[Task directions]:
Set down the data again word for word. Skip any pictures.

[Dataset content]:
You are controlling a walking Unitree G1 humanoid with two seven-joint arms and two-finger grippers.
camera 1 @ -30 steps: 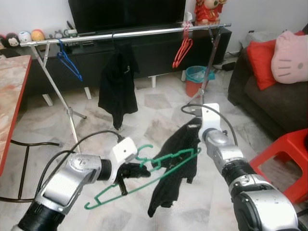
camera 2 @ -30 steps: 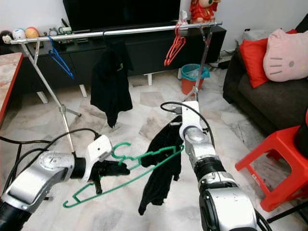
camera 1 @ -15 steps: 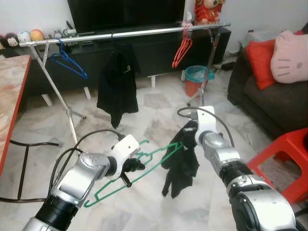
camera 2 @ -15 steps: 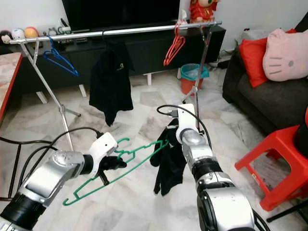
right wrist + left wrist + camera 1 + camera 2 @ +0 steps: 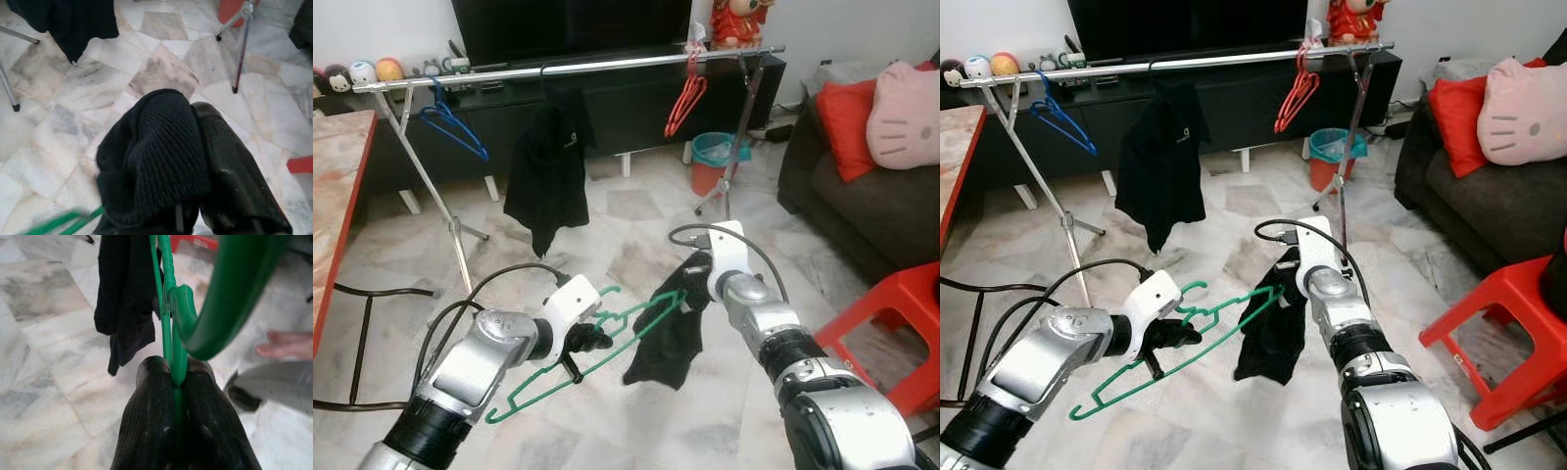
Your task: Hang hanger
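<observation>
A green plastic hanger [image 5: 607, 338] is held low over the floor, tilted, with my left gripper [image 5: 579, 343] shut on its neck just below the hook [image 5: 195, 313]. A black knit garment [image 5: 668, 328] hangs off the hanger's far end. My right gripper [image 5: 695, 279] is shut on the garment's top, and the cloth [image 5: 156, 147] bunches over one finger. Beyond them stands a silver clothes rail [image 5: 587, 67].
On the rail hang a blue hanger [image 5: 450, 122], a black shirt [image 5: 548, 166] and a red hanger [image 5: 685, 98]. A teal-and-red bin [image 5: 713, 162] stands behind it. A dark sofa [image 5: 862, 196] and red stool [image 5: 901, 313] are right, a table [image 5: 337, 186] left. A person's foot [image 5: 288, 343] is nearby.
The hanger and garment rose from their lower position a second ago. The garment's hem has since swung out to the left, and the blue hanger swung on the rail.
</observation>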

[Answer to this task]:
You are controlling a walking Unitree G1 humanoid with two seven-joint arms and two-finger grippers.
camera 1 @ -30 steps: 
camera 2 @ -30 steps: 
camera 1 @ -15 steps: 
camera 2 @ -15 steps: 
right wrist + left wrist + camera 1 + camera 2 @ +0 steps: 
Your task: Hang hanger
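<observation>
A green plastic hanger [image 5: 607, 338] is held low over the floor, tilted, with my left gripper [image 5: 579, 343] shut on its neck just below the hook [image 5: 195, 313]. A black knit garment [image 5: 668, 328] hangs off the hanger's far end. My right gripper [image 5: 695, 279] is shut on the garment's top, and the cloth [image 5: 156, 147] bunches over one finger. Beyond them stands a silver clothes rail [image 5: 587, 67].
On the rail hang a blue hanger [image 5: 450, 122], a black shirt [image 5: 548, 166] and a red hanger [image 5: 685, 98]. A teal-and-red bin [image 5: 713, 162] stands behind it. A dark sofa [image 5: 862, 196] and red stool [image 5: 901, 313] are right, a table [image 5: 337, 186] left. A person's foot [image 5: 288, 343] is nearby.
The hanger and garment rose from their lower position a second ago. The garment's hem has since swung out to the left, and the blue hanger swung on the rail.
</observation>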

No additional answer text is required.